**Data segment**
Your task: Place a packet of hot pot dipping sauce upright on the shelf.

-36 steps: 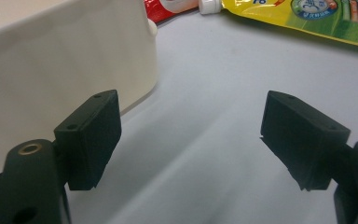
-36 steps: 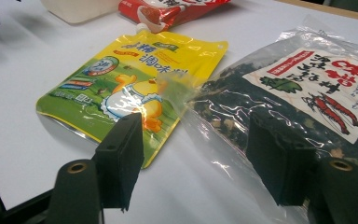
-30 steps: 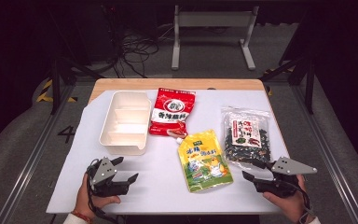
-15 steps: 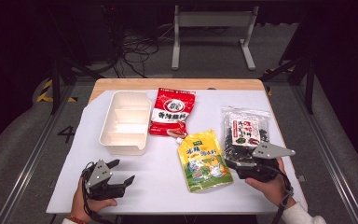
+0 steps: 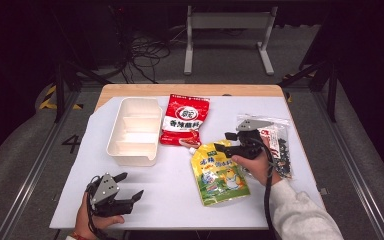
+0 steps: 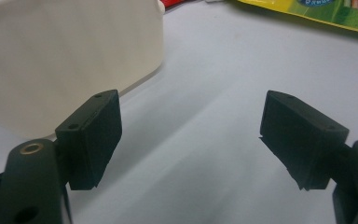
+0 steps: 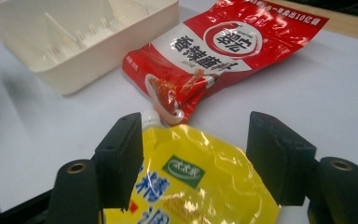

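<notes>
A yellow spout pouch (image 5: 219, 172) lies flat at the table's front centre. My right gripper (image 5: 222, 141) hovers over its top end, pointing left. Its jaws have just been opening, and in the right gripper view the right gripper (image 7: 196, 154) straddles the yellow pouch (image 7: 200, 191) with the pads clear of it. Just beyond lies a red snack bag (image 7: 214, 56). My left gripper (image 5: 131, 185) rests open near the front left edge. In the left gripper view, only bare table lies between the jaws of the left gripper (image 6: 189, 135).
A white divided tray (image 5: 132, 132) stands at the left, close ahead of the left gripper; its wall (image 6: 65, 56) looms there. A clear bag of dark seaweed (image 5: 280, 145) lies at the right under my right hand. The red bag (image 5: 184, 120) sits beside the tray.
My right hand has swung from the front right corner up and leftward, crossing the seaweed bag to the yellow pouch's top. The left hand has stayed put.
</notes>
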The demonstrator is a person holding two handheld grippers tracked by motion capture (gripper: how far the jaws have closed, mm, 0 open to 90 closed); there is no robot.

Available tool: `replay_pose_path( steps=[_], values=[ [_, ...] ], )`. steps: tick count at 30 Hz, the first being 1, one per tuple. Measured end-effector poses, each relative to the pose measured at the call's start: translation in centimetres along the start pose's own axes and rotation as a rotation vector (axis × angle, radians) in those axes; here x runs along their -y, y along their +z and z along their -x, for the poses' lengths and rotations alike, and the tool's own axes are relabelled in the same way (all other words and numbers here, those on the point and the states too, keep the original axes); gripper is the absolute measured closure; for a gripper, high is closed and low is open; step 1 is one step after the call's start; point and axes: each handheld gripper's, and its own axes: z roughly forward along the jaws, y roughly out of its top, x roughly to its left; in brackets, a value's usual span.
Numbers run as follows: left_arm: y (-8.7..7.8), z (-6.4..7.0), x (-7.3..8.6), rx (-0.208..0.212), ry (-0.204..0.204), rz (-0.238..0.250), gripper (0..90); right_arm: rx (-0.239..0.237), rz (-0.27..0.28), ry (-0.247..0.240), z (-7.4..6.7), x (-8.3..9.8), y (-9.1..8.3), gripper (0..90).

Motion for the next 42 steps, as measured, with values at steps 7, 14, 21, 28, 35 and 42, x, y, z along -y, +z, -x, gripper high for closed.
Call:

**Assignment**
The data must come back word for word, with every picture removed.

**Task result**
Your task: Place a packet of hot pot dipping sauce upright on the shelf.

-36 steps: 
-36 steps: 
-30 steps: 
-15 steps: 
+0 steps: 
+0 steps: 
+0 steps: 

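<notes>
A yellow spout pouch (image 5: 219, 172) lies flat at the table's front centre. My right gripper (image 5: 222, 141) hovers over its top end, pointing left. Its jaws have just been opening, and in the right gripper view the right gripper (image 7: 196, 154) straddles the yellow pouch (image 7: 200, 191) with the pads clear of it. Just beyond lies a red snack bag (image 7: 214, 56). My left gripper (image 5: 131, 185) rests open near the front left edge. In the left gripper view, only bare table lies between the jaws of the left gripper (image 6: 189, 135).
A white divided tray (image 5: 132, 132) stands at the left, close ahead of the left gripper; its wall (image 6: 65, 56) looms there. A clear bag of dark seaweed (image 5: 280, 145) lies at the right under my right hand. The red bag (image 5: 184, 120) sits beside the tray.
My right hand has swung from the front right corner up and leftward, crossing the seaweed bag to the yellow pouch's top. The left hand has stayed put.
</notes>
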The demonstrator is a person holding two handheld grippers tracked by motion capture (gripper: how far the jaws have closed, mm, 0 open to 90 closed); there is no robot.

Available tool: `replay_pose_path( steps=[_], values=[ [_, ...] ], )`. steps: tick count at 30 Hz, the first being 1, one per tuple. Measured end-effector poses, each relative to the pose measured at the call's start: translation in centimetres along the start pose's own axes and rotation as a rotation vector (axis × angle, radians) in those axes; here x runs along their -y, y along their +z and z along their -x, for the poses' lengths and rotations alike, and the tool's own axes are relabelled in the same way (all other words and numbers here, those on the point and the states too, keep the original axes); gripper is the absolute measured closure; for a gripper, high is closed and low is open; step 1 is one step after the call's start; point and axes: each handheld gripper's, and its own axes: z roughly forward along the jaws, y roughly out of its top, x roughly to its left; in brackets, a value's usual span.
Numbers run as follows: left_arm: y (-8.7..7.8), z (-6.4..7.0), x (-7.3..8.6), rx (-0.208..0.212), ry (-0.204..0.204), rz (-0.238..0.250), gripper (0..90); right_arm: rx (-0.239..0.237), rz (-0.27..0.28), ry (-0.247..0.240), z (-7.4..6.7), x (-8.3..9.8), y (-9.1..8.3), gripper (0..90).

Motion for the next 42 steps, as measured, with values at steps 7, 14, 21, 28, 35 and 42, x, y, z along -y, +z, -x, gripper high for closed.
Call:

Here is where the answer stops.